By Mike McMorris, Livestock Research Innovation Corporation

“A person with empty stomach has one problem, but a person with full stomach has many.”  

Most Canadians are not used to worrying about access to food. Despite a few short-term impacts resulting from adjustments in the supply chains, even COVID-19 left the shelves stocked. According to recently released research by the Canadian Centre for Food Integrity (CCFI), “the food system’s response to the COVID-19 pandemic is highly praised by Canadians; nearly nine in ten (87%) trust that the food system will ensure the availability of healthy food for Canadians.”  

Consumers trust us, which is good news for now, but what is ahead?  What will trust involve?

A trusted food supply involves three factors: availability, authenticity, and accountability.  

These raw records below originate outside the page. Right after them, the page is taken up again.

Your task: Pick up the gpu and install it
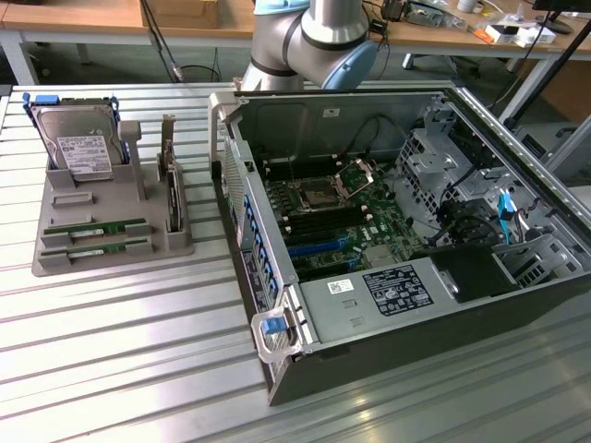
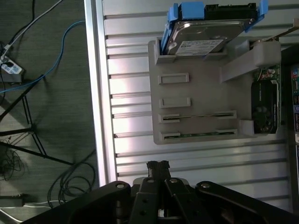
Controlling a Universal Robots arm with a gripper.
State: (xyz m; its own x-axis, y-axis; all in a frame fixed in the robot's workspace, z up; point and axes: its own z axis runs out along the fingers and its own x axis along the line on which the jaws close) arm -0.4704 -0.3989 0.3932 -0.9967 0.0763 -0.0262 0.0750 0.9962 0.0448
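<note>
- The pincer [image 2: 157, 164] hangs over the slatted metal table [image 2: 201, 186], its fingertips pressed together and nothing between them.
- This looks like the approach step: nothing has been picked and nothing installed.
- The gpu [image 2: 201, 135], a thin green stick, lies edge-up in the slot of the grey holder tray [image 2: 196, 93] nearest the pincer, a short way ahead of the fingertips. The exterior view shows it in the tray's front slot [image 1: 111, 245].
- A second green stick [image 2: 196, 115] sits in the slot just beyond it.
- A grasp would likely call for parted jaws, lined up across the stick's narrow edge and lowered straight into the slot.
- Farther ahead a hard drive [image 2: 205, 39] leans in its blue caddy.
- Off to one side a dark fan card [image 2: 264, 109] stands on edge, close to the sticks' ends, the thing likeliest to crowd the fingers.
- The open computer case [image 1: 397, 231] waits beside the tray.
</note>
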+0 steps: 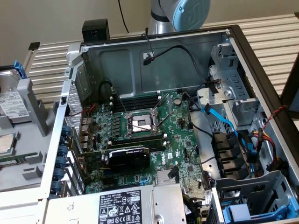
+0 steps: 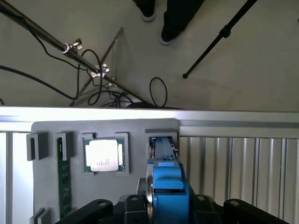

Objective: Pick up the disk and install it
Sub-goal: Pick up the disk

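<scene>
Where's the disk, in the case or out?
Out: the disk sits slotted in the grey tray, outside the case.

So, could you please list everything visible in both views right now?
disk: one, silver-grey in blue carrier, edge-on at the gripper
processor chip: one, silver, in a fixture pocket beside the disk
memory stick: one, green, in a fixture slot
fixture: one, grey, on the slatted table
computer case: one, grey, open, exterior view's middle
motherboard: one, green, inside the case
power supply: one, silver, in the case
data cable: one, blue, case's drive side
second carrier: one, blue, in the case at exterior view's right
shoes: two, dark, on the floor beyond the table
robot arm: one, silver and light blue, behind the case
gripper: one, black, either side of the disk
</scene>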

Before COVID, most would not have had “available” in this list as we simply took that for granted.  Consumers have had a wakeup call on that front. Although the industry passed the test by and large, there are issues that must be dealt with.

These include labour, working conditions to ensure good human health, automation, the fragility that comes with concentrated processing (the benefit of which is efficiency), and a greater nimbleness to adjust to conditions (like packaging for eggs when pulp mills closed).

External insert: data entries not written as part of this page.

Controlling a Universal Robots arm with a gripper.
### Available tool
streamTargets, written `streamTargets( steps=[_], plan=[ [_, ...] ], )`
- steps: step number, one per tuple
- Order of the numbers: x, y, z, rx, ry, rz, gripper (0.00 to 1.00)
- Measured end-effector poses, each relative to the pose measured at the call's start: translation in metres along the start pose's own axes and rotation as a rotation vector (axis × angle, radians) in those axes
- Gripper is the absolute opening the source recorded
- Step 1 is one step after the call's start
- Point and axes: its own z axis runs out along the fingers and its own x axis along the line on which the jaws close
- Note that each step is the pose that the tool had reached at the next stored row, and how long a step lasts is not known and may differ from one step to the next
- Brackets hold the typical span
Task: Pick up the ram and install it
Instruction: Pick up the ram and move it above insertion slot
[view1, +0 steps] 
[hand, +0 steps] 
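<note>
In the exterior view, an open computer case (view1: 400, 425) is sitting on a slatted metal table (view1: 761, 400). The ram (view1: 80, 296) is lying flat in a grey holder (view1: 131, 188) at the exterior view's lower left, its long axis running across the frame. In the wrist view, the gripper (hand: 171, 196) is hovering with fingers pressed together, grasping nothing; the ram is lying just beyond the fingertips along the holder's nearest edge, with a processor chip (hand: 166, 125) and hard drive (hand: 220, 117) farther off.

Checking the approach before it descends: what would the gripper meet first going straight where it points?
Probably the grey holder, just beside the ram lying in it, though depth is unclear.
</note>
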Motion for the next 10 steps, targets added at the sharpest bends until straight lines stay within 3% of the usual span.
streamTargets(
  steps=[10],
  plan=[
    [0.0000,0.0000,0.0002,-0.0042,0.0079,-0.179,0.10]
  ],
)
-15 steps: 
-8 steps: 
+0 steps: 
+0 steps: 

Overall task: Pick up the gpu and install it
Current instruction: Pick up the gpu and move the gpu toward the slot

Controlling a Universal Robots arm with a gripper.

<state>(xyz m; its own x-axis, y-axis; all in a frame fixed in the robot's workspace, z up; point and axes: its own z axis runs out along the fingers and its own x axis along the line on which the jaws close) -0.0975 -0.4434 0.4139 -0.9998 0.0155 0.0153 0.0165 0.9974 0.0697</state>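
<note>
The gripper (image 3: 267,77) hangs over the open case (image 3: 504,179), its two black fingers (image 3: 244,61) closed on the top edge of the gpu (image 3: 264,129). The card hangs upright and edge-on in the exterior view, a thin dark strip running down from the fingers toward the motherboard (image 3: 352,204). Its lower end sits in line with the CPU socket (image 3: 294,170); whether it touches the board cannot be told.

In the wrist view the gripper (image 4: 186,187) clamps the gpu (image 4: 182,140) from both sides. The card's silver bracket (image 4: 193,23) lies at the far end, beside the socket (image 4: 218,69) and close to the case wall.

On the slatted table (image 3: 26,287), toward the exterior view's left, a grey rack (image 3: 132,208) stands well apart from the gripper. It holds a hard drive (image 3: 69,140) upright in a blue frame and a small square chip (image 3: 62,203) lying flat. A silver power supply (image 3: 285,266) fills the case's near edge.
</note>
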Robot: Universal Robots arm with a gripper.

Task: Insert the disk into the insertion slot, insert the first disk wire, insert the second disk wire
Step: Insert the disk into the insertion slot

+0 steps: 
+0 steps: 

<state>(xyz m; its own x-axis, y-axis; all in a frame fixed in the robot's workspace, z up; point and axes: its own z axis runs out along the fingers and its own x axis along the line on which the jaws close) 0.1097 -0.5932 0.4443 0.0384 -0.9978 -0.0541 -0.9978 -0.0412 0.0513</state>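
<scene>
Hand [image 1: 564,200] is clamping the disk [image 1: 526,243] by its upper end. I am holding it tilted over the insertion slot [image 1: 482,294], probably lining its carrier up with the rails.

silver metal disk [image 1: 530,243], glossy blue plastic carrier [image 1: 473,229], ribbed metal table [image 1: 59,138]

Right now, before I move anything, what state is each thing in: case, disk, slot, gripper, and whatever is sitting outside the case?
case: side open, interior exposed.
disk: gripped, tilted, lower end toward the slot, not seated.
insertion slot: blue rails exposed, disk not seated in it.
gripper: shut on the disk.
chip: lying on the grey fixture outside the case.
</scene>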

Authenticity means the buyer gets what they are paying for. In the CCFI report, 51% of respondents indicated that food fraud is a high or medium priority for them. While this is significant, it ranks twelfth in a list of possible issues. Industry has a window of opportunity, while this issue is of relatively low priority to consumers, to address to clear areas of concern.  

Food fraud is real as documented by Dr. Robert Hanner with the University of Guelph. He has seen honey diluted with corn syrup, peppercorns swapped with papaya seeds and he notes that “…there’s four times more Italian extra-virgin olive oil sold in international markets than what’s actually produced in Italy”.  

A Canadian study in 2017 found concerning levels of meat products in sausages that should not have been there (e.g. chicken in a beef sausage). This study led to enforcement actions by the Canadian Food Inspection Agency and testing in 2019 indicated that the incidence of misrepresentation in sausage meat ingredients is down.

A further concern regarding food authenticity is the stability of value-added products. I know a meat processor that built such products, only to see his market eroded when his client found someone that “does the same”, but not really, at a lower price. Industry progress is stalled when the reward for innovation is simply to have it “stolen” via food fraud.

Accountability takes the issue of a trusted food supply right down to the farm. To many farmers, the actions that need to be taken to ensure accountability seem to have no reward.  The common refrain is “pay me to do it”; the real payoff is simply keeping your market to sell into.  

The definition of accountability changes over time and is quite different in sectors of agriculture. On-farm programs vary from voluntary to mandatory and from relatively limited to quite comprehensive.  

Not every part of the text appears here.